Begini Pandangan 6 Bacaketum INI Soal Money Politic dan Sengketa Kongres
Berita

Begini Pandangan 6 Bacaketum INI Soal Money Politic dan Sengketa Kongres

Seluruh bacaketum sepakat satu suara, tolak money politic!

Oleh:
NNP
Bacaan 2 Menit
Spanduk pesan larangan money politics dalam Kongres XXII INI di Palembang. Foto: NNP
Spanduk pesan larangan money politics dalam Kongres XXII INI di Palembang. Foto: NNP
Penyelenggaraan Kongres XXII Ikatan Notaris Indonesia (INI) memasuki hari kedua. Pada hari ini, akan dibuka pemilihan Ketua Umum INI periode 2016-2019. Namun, sebelum pemilihan, terdapat satu sesi tentang sosialisasi atau kampanye bagi para bakal calon ketua umum (bacaketum). Tujuannya agar peserta bisa lebih mengenal jauh masing-masing kandidat.

Dalam sesi sosialisasi, para bacaketum tampil sesuai dengan nomor urut yang diundi sebelum acara dimulai. Masing-masing calon diminta memaparkan pendapatnya sesuai dengan tema yang ditetapkan oleh Tim Pemilih selama 15 menit. Ada dua tema yang diangkat, yakni terkait pandangan bacaketum praktik money politic dan tentang gugatan terhadap hasil kongres ke pengadilan pasca dibentuk Mahkamah Perkumpulan.

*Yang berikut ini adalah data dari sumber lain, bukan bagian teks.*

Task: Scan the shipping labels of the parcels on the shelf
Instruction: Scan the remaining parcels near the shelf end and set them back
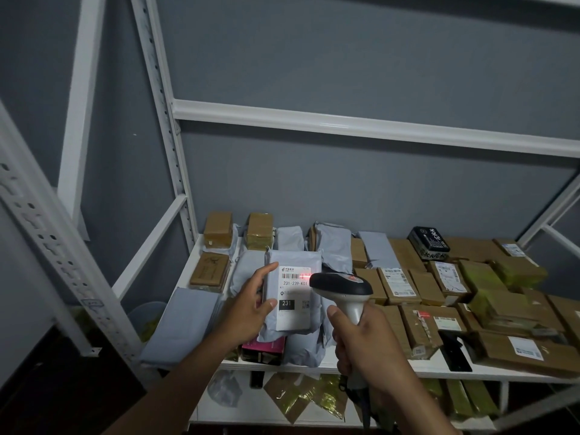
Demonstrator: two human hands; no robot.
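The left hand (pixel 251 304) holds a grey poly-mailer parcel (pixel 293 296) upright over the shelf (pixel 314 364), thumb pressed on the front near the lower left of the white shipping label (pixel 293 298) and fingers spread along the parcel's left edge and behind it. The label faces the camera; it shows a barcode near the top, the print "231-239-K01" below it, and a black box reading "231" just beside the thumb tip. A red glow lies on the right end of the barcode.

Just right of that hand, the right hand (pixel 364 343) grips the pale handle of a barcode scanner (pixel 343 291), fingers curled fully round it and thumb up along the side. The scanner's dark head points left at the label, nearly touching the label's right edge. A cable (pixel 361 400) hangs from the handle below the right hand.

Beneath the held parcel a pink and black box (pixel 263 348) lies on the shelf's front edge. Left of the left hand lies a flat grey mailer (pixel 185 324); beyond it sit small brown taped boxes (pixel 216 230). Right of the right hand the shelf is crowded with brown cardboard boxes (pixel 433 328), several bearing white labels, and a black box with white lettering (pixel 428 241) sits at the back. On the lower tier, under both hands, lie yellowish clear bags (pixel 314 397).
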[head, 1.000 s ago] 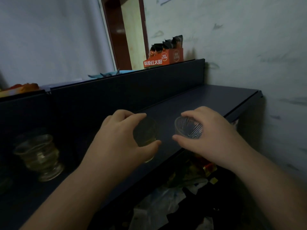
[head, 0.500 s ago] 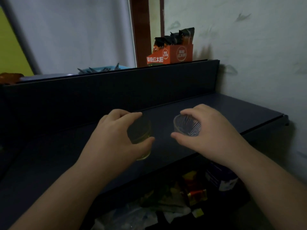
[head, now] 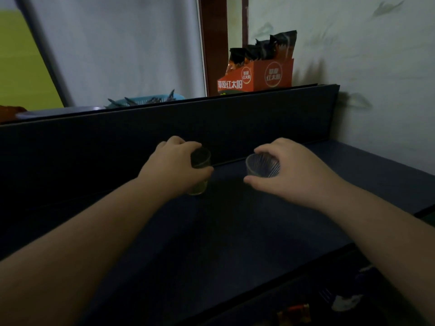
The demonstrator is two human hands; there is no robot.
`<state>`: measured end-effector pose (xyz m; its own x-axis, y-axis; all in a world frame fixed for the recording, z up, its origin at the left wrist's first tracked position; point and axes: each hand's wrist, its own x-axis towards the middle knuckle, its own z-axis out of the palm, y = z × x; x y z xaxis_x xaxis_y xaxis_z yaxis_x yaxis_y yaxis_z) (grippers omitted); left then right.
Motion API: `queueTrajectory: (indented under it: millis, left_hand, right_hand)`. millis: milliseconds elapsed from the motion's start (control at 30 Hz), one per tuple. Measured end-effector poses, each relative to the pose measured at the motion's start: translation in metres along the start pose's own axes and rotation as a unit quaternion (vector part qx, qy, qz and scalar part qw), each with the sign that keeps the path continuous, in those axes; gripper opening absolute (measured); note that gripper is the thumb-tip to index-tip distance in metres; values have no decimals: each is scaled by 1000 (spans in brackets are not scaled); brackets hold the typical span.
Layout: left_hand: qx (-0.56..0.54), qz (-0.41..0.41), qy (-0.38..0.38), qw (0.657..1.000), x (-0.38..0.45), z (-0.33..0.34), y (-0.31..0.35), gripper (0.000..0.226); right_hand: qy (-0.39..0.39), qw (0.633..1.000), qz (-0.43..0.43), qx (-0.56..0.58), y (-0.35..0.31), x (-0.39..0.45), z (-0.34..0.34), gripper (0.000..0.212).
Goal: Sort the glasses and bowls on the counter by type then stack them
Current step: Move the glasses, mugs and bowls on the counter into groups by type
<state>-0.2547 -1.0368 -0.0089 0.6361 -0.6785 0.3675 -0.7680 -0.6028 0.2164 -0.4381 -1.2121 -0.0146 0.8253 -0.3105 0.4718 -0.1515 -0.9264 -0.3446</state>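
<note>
each hand wraps its fingers round one cup: left hand (head: 174, 165) holds the yellowish glass (head: 199, 170), right hand (head: 292, 170) the ribbed glass (head: 261, 166) (probably to move them together).

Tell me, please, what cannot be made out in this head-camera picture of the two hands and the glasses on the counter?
- Yellowish glass: the left hand covers its near side; dim light blurs whether anything is inside.
- Ribbed clear glass: the right hand hides its right side and its base.
- Blue basket: the dark back panel cuts off its lower part.
- Clutter below the counter: too dark and cut off by the bottom edge.
</note>
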Motion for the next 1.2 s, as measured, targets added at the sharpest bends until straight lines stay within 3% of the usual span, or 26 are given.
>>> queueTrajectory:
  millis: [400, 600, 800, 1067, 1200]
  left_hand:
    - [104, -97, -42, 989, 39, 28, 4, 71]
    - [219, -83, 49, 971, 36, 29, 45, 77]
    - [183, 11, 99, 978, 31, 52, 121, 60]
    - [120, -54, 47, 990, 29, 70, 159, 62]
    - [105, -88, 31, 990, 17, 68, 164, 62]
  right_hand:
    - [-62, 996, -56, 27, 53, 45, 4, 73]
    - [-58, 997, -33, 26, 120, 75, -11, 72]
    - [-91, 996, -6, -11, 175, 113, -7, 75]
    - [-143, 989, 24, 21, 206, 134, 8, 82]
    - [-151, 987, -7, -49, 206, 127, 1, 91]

Merujuk pada ketentuan sosialisasi bacaketum, dalam sesi ini semestinya juga dilakukan lempar pertanyaan antar bacaketum dengan bacaketum lainnya. Namun, oleh karena acara ini sempat molor beberapa jam dari jadwal yang ditetapkan, akhirnya sesi tanya jawab antar para bacaketum ditiadakan dengan pertimbangan masih ada rangkaian acara penting, yakni pembukaan sidang pleno Kongres XXII INI.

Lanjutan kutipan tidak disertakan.